#### [TASK PROMPT]
Copy all of the material below, line for line.

BEGIN SOURCE DATA

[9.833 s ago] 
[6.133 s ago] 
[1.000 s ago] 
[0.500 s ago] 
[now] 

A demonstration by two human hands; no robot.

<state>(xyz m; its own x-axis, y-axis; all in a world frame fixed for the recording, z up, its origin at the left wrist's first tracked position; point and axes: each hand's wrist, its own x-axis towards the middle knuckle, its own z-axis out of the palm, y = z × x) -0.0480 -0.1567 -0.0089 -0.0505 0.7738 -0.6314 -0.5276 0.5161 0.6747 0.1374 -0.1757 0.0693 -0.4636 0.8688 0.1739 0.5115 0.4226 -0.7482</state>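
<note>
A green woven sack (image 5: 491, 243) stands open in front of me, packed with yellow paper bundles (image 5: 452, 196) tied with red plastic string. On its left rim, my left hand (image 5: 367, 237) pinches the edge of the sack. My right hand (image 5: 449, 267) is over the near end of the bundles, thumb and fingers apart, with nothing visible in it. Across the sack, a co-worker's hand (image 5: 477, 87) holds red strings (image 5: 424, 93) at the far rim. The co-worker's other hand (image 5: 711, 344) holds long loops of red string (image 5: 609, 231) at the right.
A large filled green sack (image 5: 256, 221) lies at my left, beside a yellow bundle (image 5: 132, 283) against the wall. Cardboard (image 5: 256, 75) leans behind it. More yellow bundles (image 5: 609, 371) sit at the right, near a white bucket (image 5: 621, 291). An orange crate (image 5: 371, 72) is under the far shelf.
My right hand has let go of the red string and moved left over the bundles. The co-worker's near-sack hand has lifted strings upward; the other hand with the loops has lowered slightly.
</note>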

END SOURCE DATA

#### [WRITTEN SOLUTION]
[9.833 s ago] 
[6.133 s ago] 
[1.000 s ago] 
[0.500 s ago] 
[now] 

A demonstration by two human hands; no robot.

<state>(xyz m; its own x-axis, y-axis; all in a world frame fixed for the recording, z up, its origin at the left wrist's first tracked position; point and axes: each hand's wrist, its own x-axis towards the middle knuckle, its own z-axis out of the palm, y = z × x) -0.0480 -0.1567 -0.0089 -0.0505 0.7738 -0.6314 -0.5276 0.5161 0.6747 0.1374 -0.1757 0.0693 -0.4636 0.8688 0.1739 0.5115 0.4226 -0.7482</state>
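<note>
A green woven sack (image 5: 491, 243) stands open in front of me, packed with yellow paper bundles (image 5: 452, 196) tied with red plastic string. On its left rim, my left hand (image 5: 367, 237) pinches the edge of the sack. My right hand (image 5: 449, 267) is over the near end of the bundles, thumb and fingers apart, with nothing visible in it. Across the sack, a co-worker's hand (image 5: 477, 87) holds red strings (image 5: 424, 93) at the far rim. The co-worker's other hand (image 5: 711, 344) holds long loops of red string (image 5: 609, 231) at the right.
A large filled green sack (image 5: 256, 221) lies at my left, beside a yellow bundle (image 5: 132, 283) against the wall. Cardboard (image 5: 256, 75) leans behind it. More yellow bundles (image 5: 609, 371) sit at the right, near a white bucket (image 5: 621, 291). An orange crate (image 5: 371, 72) is under the far shelf.
My right hand has let go of the red string and moved left over the bundles. The co-worker's near-sack hand has lifted strings upward; the other hand with the loops has lowered slightly.
</note>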

What this exercise asked for has been supplied.